Excerpt from an article written by Tracey first published in Today's Therapist in 2009
Figures from the British Dental Health Foundation estimate that one in four people suffer from TMJ (temporomanibular joint disorder) - a debilitating condition that can cause intense symptoms in the face and jaw and completely affect the quality of a person's life.
While teaching a course in massage for the treatment of TMJ I asked students how many thought they had TMJ. In a room of 30 people, five people raised their hand. By the end of the morning, after a palpation assessment exercise and discussion around signs and symptoms I asked the question again and this time over half the class raised their hand.
This came as no surprise to me. In my 16+ years' experience as a dental nurse I saw many patients pass through the surgery with TMJ dysfunction.
Conventional treatments on offer had mixed success and included wearing splints at night, taking muscle relaxant drugs, adjusting high fillings and replacing worn fillings.

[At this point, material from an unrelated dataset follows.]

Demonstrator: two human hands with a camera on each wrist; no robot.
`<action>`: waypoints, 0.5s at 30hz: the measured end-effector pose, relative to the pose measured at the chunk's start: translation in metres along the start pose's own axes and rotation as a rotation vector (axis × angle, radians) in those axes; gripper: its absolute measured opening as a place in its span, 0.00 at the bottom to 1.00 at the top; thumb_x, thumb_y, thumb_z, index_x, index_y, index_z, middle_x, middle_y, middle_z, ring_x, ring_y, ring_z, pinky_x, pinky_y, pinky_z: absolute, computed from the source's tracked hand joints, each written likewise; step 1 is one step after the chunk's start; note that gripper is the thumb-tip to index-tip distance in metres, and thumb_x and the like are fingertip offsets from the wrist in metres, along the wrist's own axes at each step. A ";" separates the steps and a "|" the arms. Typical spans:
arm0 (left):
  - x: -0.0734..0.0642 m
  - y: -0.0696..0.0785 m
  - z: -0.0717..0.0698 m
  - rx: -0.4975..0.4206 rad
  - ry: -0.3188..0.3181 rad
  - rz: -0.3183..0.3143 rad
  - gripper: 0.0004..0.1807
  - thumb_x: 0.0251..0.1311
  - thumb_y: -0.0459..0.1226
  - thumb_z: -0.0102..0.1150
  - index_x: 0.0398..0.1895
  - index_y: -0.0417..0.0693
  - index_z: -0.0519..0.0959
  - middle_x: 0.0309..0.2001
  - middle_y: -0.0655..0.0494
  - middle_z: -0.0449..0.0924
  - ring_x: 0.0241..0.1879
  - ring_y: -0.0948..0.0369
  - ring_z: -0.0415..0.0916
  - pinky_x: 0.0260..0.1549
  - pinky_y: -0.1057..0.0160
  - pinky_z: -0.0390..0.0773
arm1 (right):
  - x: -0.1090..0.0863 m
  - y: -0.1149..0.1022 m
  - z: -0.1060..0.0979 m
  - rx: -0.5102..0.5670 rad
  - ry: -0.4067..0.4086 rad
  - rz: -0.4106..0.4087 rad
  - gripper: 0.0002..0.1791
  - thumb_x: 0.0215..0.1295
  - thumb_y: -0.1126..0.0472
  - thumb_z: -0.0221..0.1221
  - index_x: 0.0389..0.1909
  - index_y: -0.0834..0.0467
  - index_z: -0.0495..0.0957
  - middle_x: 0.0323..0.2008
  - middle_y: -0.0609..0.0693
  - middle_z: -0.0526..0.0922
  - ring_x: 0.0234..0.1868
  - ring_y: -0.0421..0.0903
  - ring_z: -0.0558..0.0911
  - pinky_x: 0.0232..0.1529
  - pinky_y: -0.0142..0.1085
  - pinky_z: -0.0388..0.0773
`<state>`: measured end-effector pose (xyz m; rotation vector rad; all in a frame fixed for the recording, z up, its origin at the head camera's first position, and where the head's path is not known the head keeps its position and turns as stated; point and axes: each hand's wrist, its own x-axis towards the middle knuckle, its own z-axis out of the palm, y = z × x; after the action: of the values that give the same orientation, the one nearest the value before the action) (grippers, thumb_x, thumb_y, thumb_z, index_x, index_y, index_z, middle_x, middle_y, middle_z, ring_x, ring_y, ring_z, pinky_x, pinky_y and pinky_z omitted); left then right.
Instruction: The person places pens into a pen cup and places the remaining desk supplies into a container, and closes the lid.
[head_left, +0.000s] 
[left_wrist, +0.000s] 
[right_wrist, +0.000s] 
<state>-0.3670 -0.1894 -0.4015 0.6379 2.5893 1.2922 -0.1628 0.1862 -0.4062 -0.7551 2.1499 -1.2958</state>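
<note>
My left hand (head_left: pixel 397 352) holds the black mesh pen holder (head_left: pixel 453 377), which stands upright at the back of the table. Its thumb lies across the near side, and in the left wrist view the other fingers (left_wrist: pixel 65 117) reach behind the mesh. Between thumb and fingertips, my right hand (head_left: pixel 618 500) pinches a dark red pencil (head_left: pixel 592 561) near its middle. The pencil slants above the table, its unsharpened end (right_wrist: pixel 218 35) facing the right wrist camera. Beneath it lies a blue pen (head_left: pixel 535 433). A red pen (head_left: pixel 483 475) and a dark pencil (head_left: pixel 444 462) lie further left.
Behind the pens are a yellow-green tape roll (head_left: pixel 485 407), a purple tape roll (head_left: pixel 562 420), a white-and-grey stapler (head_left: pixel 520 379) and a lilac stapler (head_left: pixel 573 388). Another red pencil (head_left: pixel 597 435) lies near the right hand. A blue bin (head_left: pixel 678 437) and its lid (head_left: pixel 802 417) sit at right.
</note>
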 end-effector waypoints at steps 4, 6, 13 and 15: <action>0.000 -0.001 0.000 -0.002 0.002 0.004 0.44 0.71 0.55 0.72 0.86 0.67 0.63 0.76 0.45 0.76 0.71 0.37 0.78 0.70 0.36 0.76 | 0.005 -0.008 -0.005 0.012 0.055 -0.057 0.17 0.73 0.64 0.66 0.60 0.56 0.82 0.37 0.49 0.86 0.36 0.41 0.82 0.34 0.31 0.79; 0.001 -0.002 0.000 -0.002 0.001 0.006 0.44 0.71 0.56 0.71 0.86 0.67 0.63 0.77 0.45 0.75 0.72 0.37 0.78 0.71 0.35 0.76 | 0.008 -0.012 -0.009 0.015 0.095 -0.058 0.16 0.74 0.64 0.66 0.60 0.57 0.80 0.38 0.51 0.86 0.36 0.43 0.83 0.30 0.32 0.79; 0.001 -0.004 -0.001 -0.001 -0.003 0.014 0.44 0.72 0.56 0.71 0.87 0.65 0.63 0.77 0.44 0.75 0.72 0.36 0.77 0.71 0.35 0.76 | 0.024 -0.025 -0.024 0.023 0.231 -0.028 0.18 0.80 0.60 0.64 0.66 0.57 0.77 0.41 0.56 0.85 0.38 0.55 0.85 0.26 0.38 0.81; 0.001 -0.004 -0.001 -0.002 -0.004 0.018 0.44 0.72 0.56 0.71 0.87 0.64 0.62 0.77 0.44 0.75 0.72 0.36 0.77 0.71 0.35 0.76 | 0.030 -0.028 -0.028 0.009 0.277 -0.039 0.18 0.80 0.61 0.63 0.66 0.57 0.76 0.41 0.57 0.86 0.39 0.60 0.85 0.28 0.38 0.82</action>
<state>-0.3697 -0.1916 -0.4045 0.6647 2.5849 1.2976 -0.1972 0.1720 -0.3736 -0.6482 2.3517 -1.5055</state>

When these measures failed, patients would be referred to a specialist for extensive tests including panoramic x-rays and even MRI. Surgery was an option but was very rarely considered as a last resort.
So what is TMJ? Why is it so difficult to diagnose and treat? More importantly what can we as massage therapists do about it?
TMJ stands for TemporoMandibular Joint
The TMJ is the hinge joint that connects the lower jaw (mandible) to the temporal bone of the skull. The joints move up and down and side to side and enable you to talk, chew, and yawn. Muscles attached to and surrounding the joint control its position and movement.
Because it combines a hinge action with sliding motions, the TMJ is one of the most complex joints in your body. The parts of the bones that interact in the joint are covered with
cartilage and are separated by a small shock-absorbing disc, which keeps the movement smooth. TMJ is also used to describe a number of diseases and disorders associated with the joint. What are TMJ diseases/disorders?
TMJ diseases and disorders are a complex set of conditions that can cause issues in the area of the joint and associated muscles and/or problems using the jaw. Both or just one of the joints may be affected. TMJ diseases and disorders can affect a person's ability to speak, eat, chew, swallow, and even breathe.
TMJ diseases and disorders fall mainly into three categories. A person may have one or more of these conditions at the same time.
Myofascial. This refers to discomfort or restrictions in the muscles that control jaw function and can also extend to the muscles in the neck and shoulders.
Internal derangement of the joint. This involves displacement of the disc that acts as a cushion between the skull and lower jaw.
Inflammatory joint disease, including arthritis, an inflammatory condition that affects a joint; and synovitis, an inflammatory condition of the synovial membrane. The synovial membrane lines the joint and produces a fluid that lubricates the joint.
How do we know if a client has TMJ?
First and foremost, as massage therapists it is NOT our job to diagnose.
Even for the dental surgeon diagnosing TMJ diseases and disorders can be difficult and confusing. Apart from the three main categories stated above, facial symptoms can be a symptom of many conditions, such as sinus or ear infections, decayed or abscessed teeth, various types of headache, and facial neuralgia
Massage can bring about huge relief for TMJ sufferers where the soft tissues are involved. However, there is always the possibility of another problem that needs intervention by a dental professional.
If a client is describing symptoms that make you suspect TMJ there is a simple palpation assessment you can perform to help determine if there is a problem with the joint and soft tissues. You should then refer your client to their dentist for a full assessment and diagnosis and then bring them back to you for treatment to complement the work their dentist is doing.
So what can WE do?
The good news is that appropriately trained massage therapists are in a unique position to help sufferers of this condition improve their quality of life. Disorders of the muscles of the TMJ are the most common complaints by TMJ patients.
Simple cases of this type of TMJ are caused by overuse of the muscles. Problems in the joint will often be coming from the soft tissues surrounding it. Even if there is a physical problem with the disc or the joint itself the muscles will often be involved and a significant reduction in symptoms and improved function can be achieved with trigger point work.